Stored records:
Content starts

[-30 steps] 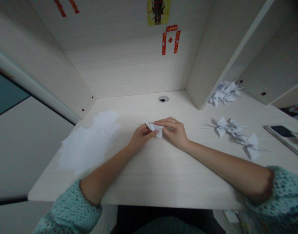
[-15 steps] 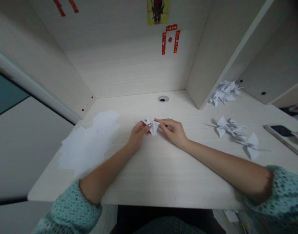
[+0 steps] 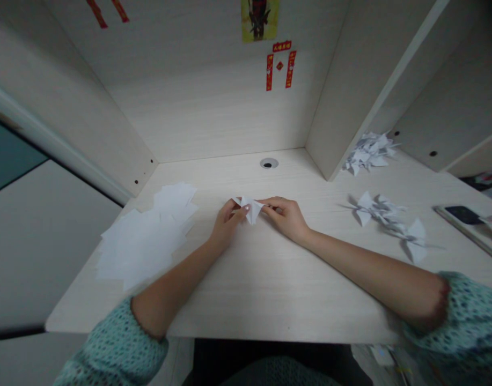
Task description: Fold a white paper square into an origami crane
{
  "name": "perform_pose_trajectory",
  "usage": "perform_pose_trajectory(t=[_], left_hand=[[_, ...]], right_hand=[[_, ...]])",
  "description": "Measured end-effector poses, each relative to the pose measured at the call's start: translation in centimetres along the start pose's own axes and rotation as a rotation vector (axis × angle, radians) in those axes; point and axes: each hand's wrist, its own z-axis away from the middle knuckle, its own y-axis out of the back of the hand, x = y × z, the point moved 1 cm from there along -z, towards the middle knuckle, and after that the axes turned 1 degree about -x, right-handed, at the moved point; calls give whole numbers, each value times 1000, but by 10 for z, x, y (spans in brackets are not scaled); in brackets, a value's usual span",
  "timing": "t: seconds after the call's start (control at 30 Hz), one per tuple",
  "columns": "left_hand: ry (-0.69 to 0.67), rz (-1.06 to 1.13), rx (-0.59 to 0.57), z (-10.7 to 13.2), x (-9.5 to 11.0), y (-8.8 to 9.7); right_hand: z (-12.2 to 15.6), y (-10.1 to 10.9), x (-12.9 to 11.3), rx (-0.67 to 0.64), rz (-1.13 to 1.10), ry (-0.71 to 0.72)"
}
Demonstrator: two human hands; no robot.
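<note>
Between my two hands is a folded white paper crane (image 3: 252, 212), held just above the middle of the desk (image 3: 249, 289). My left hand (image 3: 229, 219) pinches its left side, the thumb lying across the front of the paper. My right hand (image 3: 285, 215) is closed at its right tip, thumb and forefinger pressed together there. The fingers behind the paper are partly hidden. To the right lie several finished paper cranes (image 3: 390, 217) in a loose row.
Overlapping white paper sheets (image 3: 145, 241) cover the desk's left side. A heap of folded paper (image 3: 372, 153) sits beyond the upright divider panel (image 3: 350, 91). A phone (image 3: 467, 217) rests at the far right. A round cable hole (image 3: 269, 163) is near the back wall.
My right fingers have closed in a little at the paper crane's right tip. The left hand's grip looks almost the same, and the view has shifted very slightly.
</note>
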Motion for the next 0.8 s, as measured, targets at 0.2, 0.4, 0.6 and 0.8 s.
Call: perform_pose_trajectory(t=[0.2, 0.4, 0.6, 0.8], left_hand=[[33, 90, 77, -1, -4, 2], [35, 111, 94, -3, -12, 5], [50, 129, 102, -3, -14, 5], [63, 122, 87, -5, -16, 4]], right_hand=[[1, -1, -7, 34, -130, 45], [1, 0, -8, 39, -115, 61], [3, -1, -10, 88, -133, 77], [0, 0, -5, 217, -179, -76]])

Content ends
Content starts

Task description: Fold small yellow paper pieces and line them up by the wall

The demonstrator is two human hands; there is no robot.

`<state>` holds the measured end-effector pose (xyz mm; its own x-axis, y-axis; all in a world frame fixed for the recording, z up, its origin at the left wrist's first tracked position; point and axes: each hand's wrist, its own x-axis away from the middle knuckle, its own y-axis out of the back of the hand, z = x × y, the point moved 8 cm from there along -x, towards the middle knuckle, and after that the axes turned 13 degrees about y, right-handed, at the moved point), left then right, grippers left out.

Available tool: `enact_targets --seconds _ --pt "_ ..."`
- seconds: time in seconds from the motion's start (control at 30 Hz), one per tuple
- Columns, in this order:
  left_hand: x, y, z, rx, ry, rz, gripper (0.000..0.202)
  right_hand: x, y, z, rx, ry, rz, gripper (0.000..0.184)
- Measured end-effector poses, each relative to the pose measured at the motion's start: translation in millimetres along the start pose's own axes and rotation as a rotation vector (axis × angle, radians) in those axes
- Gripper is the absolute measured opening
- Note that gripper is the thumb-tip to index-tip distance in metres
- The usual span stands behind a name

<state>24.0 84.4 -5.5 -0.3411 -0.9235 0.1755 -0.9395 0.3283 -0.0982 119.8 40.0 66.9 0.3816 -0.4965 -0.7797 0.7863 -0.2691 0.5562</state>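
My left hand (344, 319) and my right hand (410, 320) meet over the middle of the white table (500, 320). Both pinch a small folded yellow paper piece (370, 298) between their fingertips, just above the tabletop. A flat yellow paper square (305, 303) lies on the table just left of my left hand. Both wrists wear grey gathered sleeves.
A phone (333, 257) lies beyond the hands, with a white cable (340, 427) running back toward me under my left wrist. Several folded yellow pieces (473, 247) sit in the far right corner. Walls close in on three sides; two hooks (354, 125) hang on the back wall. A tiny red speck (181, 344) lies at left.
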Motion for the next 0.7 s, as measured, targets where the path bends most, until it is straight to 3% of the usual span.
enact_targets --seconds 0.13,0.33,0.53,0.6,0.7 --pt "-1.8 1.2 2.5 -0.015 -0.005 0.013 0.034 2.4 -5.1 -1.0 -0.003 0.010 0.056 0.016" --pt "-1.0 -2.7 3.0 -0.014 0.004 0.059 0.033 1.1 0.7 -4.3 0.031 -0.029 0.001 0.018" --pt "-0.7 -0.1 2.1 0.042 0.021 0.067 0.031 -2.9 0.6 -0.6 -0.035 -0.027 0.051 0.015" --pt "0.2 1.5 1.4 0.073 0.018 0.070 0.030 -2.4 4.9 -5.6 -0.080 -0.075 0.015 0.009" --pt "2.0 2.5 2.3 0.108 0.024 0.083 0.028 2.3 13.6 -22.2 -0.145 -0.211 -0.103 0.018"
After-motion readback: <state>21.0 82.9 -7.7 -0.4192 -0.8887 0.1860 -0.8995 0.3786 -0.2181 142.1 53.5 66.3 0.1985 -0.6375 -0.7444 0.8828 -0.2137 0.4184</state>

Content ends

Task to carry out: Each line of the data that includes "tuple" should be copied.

Solution to this task:
  "timing": "t: seconds after the call's start (control at 30 Hz), one per tuple",
- seconds: time in seconds from the motion's start (control at 30 Hz), one per tuple

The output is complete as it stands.